Form vs primitive returns (element_id, distance_squared, closest_point) or None if radius specified and nothing found.
Form vs form returns ((id0, id1), (distance_squared, pt0, pt1)) or None if radius specified and nothing found.
Supported primitives: Point, Segment, Line, Ray, Polygon, Plane
# Nearest neighbor (always finds one)
idx, dist2, pt = tf.neighbor_search(mesh, point)
# Nearest within radius (may not find any)
result = tf.neighbor_search(mesh, point, radius=1.0)
if result is not None:
idx, dist2, pt = result
# Form vs form
(id0, id1), (dist2, pt0, pt1) = tf.neighbor_search(mesh0, mesh1)
# Form vs form within radius
result = tf.neighbor_search(mesh0, mesh1, radius=1.0)
if result is not None:
(id0, id1), (dist2, pt0, pt1) = result
kNN Queries
For k nearest neighbors, pass k parameter:
# Find 10 nearest neighbors
neighbors = tf.neighbor_search(mesh, point, k=10)
for idx, dist2, pt in neighbors:
# process neighbor (sorted by distance)
pass
# With radius limit (may find fewer than k)
neighbors = tf.neighbor_search(mesh, point, k=10, radius=5.0)
Ray Casting
Extends ray casting to forms.
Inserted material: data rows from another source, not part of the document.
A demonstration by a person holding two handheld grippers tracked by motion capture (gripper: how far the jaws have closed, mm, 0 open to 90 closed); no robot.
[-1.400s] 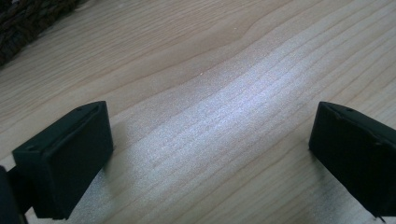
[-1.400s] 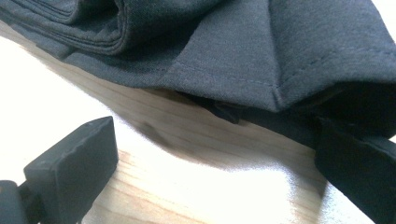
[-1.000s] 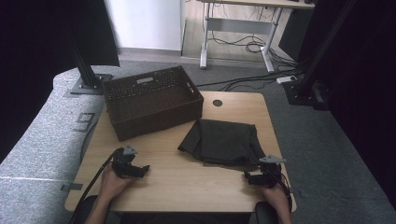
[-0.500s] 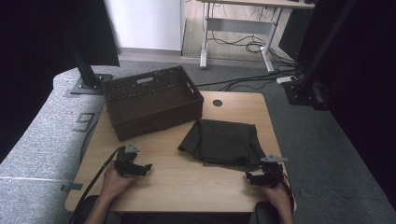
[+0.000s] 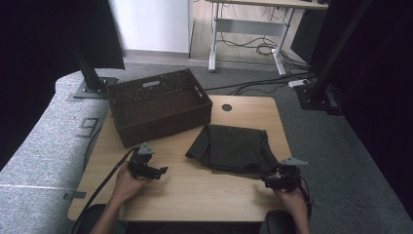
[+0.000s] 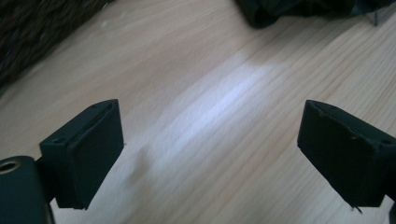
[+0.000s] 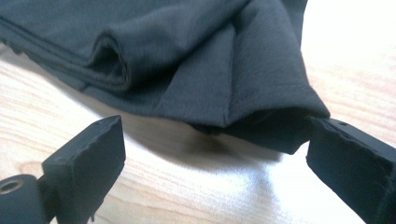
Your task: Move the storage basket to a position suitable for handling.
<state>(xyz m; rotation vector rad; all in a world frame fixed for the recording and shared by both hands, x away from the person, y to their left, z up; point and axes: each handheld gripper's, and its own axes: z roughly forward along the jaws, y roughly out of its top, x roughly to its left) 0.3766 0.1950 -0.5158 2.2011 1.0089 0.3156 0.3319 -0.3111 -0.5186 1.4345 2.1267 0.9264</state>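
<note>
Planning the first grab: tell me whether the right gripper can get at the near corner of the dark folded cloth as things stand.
Probably yes. The right gripper sits open right by the dark folded cloth, whose corner lies just ahead of its jaws in the right gripper view, with bare table between and nothing in the way.

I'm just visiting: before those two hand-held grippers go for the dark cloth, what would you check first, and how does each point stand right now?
1. Right gripper open: ok, its jaws stand wide, having just closed a little, with nothing pinched.
2. Right gripper lined up: ok, it faces the near corner of the folded dark cloth.
3. Left gripper open: ok, jaws apart over bare wood, having just closed a little.
4. Left gripper at the cloth: not ok, the cloth lies farther off in its view.
5. Cloth flat on the table: ok, folded, one edge bunched.
6. Wicker basket free to take it: ok, it looks empty.
</note>
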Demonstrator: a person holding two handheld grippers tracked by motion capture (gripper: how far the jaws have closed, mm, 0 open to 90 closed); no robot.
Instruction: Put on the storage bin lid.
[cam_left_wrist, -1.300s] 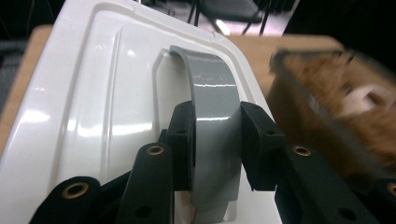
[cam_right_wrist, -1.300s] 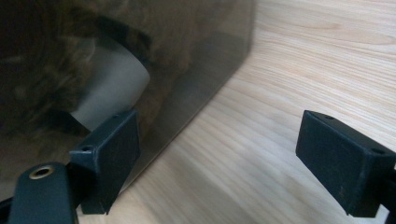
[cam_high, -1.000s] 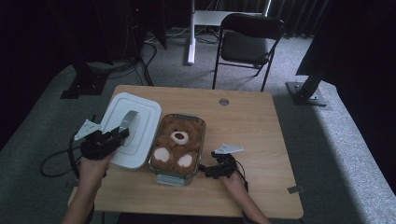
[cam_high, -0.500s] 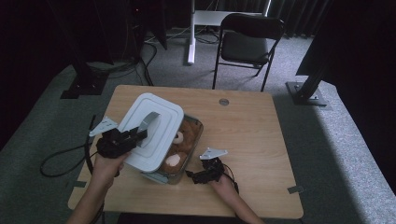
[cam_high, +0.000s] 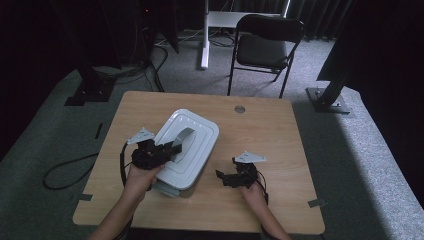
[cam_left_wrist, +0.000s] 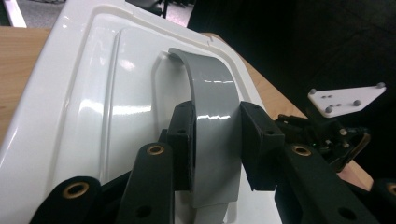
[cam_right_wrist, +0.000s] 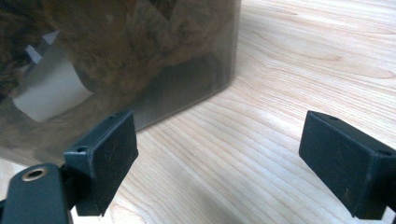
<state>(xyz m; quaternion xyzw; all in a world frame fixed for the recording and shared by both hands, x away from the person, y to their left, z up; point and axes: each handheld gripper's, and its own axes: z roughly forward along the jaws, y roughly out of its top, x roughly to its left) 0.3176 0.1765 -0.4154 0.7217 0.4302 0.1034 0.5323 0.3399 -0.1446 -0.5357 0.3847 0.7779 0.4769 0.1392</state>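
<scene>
A white lid (cam_high: 187, 150) with a grey arched handle (cam_left_wrist: 212, 121) lies over a clear plastic box (cam_right_wrist: 154, 60), covering it in the high view. My left gripper (cam_high: 167, 150) is shut on that handle, one pad on each side (cam_left_wrist: 215, 144). Through the box's wall a brown teddy bear (cam_right_wrist: 126, 46) shows in the right gripper view. My right gripper (cam_high: 225, 176) stands open on the table just right of the box, its jaws wide apart with only bare wood between them (cam_right_wrist: 219, 154).
The wooden table (cam_high: 270, 135) has free room to the right and at the back. A round grommet (cam_high: 240, 108) sits near its far edge. A black chair (cam_high: 265, 45) stands behind the table. Cables (cam_high: 65, 170) trail off the left side.
The left gripper has carried the lid from beside the box to the right, over the box, hiding the teddy bear from above. The right gripper has shifted slightly left toward the box.
</scene>
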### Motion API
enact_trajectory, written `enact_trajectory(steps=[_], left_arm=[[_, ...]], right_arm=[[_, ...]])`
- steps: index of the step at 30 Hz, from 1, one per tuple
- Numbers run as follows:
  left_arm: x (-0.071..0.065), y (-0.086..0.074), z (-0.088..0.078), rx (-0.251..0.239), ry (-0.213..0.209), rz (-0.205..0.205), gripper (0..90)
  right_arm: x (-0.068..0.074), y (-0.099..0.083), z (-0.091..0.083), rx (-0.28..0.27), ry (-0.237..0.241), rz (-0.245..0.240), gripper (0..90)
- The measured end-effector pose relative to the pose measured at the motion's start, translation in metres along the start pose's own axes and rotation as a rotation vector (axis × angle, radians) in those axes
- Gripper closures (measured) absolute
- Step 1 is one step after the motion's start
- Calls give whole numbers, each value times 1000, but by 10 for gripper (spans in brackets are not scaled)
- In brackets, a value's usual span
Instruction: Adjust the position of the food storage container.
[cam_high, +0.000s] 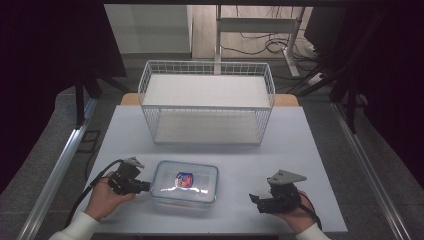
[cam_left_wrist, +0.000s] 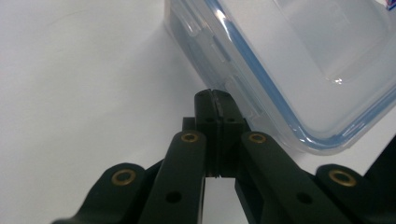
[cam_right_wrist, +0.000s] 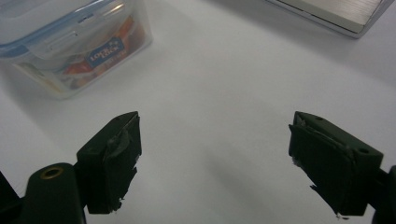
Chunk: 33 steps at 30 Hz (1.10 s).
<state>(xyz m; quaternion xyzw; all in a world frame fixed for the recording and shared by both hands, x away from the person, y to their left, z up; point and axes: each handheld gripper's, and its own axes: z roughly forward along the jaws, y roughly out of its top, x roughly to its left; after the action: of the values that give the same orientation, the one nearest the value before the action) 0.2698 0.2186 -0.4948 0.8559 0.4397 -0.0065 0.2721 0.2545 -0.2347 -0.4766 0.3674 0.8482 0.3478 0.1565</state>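
bare white tabletop (cam_high: 240, 165) lies open between my right gripper (cam_high: 256, 199) and the clear plastic lidded container (cam_high: 185, 182); the white wire basket (cam_high: 207, 102) blocks the far side.

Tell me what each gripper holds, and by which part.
Nothing is held. The left gripper is shut and empty beside the container's side clip; the right gripper stands open over bare table.

A clear plastic container (cam_high: 185, 183) with a blue-sealed lid (closed, label inside) lies flat at the table's near edge.
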Motion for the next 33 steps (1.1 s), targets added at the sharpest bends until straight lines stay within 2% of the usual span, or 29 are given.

Returns (element_id, t) or None.
config = (0.0, 100.0) # (min_t, max_t)
result = tf.ray_cast(ray, mesh, config)
if result is not None:
face_id, t = result
hit_point = ray.origin + t * ray.direction
Gathering Primitive IDs
gather_ids collects primitive IDs matching spatial criteria.
Gather Intersecting IDs
Supported primitives: Point, Segment, Line, Ray, Polygon, Plane
# Form vs primitive - returns array of element IDs
ids = tf.gather_intersecting_ids(mesh, polygon)
# Form vs form - returns Nx2 array of ID pairs
pairs = tf.gather_intersecting_ids(mesh0, mesh1)
for id0, id1 in pairs:
# process intersecting pair
pass
Gather IDs Within Distance
Supported primitives: Point, Segment, Line, Ray, Polygon, Plane
# Form vs primitive - returns array of element IDs within distance
ids = tf.gather_ids_within_distance(mesh, point, distance=0.5)
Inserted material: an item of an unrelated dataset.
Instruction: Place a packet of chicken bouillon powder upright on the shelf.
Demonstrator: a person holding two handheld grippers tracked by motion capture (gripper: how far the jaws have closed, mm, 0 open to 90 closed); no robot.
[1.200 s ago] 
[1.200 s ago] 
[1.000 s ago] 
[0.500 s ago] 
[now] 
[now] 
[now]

# Form vs form - returns Nx2 array of ID pairs
pairs = tf.gather_ids_within_distance(mesh0, mesh1, distance=0.5)
Distance Fields
Compute vectorized distances from many points to a primitive:
# Distance from points to a polygon
query_points = np.random.rand(1000, 3).astype(np.float32)
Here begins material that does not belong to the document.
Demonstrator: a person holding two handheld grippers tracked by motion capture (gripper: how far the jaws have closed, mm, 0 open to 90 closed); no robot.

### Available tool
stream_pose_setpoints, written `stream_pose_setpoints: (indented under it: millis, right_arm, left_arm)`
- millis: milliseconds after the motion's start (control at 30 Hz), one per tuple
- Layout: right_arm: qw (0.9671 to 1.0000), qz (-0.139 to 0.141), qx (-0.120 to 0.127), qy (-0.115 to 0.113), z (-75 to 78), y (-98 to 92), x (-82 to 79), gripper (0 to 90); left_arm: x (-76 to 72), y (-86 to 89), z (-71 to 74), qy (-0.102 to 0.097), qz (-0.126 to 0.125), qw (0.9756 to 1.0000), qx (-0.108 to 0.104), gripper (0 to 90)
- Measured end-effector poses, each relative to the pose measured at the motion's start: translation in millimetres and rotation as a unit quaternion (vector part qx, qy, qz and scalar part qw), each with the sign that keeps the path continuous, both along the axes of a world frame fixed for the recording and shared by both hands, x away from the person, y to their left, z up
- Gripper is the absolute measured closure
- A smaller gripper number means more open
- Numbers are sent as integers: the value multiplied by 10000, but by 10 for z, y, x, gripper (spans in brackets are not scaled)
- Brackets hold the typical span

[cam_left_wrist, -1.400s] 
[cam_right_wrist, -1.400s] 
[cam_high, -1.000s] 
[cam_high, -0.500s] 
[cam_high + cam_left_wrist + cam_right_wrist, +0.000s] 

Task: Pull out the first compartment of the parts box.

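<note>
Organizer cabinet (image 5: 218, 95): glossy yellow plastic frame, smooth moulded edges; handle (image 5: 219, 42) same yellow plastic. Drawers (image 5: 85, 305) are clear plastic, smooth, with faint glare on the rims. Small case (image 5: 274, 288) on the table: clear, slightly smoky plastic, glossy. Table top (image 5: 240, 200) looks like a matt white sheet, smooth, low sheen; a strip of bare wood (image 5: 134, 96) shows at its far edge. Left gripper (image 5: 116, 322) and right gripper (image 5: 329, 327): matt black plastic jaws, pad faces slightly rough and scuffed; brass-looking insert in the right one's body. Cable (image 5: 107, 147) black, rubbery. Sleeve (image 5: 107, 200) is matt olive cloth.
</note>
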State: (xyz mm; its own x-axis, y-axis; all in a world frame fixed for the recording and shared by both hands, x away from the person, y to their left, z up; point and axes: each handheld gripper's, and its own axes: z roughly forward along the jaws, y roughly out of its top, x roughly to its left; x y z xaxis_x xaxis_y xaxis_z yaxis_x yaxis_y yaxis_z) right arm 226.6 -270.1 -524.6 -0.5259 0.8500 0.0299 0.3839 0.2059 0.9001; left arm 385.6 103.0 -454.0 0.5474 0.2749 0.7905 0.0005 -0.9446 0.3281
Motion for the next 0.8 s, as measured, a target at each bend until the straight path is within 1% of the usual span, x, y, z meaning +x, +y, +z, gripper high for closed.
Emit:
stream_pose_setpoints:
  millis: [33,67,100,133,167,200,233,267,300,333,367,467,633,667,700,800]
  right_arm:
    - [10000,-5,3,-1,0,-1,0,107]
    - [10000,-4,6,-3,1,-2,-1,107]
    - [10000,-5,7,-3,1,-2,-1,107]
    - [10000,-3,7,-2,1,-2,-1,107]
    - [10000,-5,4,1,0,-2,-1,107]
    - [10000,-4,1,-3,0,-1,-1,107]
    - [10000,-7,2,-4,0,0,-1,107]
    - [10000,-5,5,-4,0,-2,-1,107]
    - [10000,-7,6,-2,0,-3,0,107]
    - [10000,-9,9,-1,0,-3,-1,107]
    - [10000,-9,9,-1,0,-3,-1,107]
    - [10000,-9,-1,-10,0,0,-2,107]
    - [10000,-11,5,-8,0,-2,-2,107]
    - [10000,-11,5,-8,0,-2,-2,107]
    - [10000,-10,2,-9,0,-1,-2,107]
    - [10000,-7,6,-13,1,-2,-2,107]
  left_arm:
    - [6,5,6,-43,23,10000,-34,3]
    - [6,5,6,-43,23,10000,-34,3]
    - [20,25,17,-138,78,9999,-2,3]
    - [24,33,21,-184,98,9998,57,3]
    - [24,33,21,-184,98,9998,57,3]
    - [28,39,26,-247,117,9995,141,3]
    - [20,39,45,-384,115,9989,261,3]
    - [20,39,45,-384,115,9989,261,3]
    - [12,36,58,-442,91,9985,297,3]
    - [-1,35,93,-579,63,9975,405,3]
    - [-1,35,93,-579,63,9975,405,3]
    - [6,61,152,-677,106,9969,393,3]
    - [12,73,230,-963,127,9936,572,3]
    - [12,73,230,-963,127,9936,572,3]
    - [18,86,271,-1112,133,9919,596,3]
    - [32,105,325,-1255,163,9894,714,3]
polygon = tf.Polygon([[0, 0, 0], [1, 0, 0], [0.5, 1, 0]])
distances = tf.distance_field(query_points, polygon)
# Returns array of shape (1000,) with unsigned distances
# Signed distance to a plane (negative inside, positive outside)
plane = tf.Plane(normal=[0, 0, 1], origin=[0, 0, 5])
signed_distances = tf.distance_field(query_points, plane)
# Works with PointCloud input too
cloud = tf.PointCloud(query_points)
distances = tf.distance_field(cloud, plane)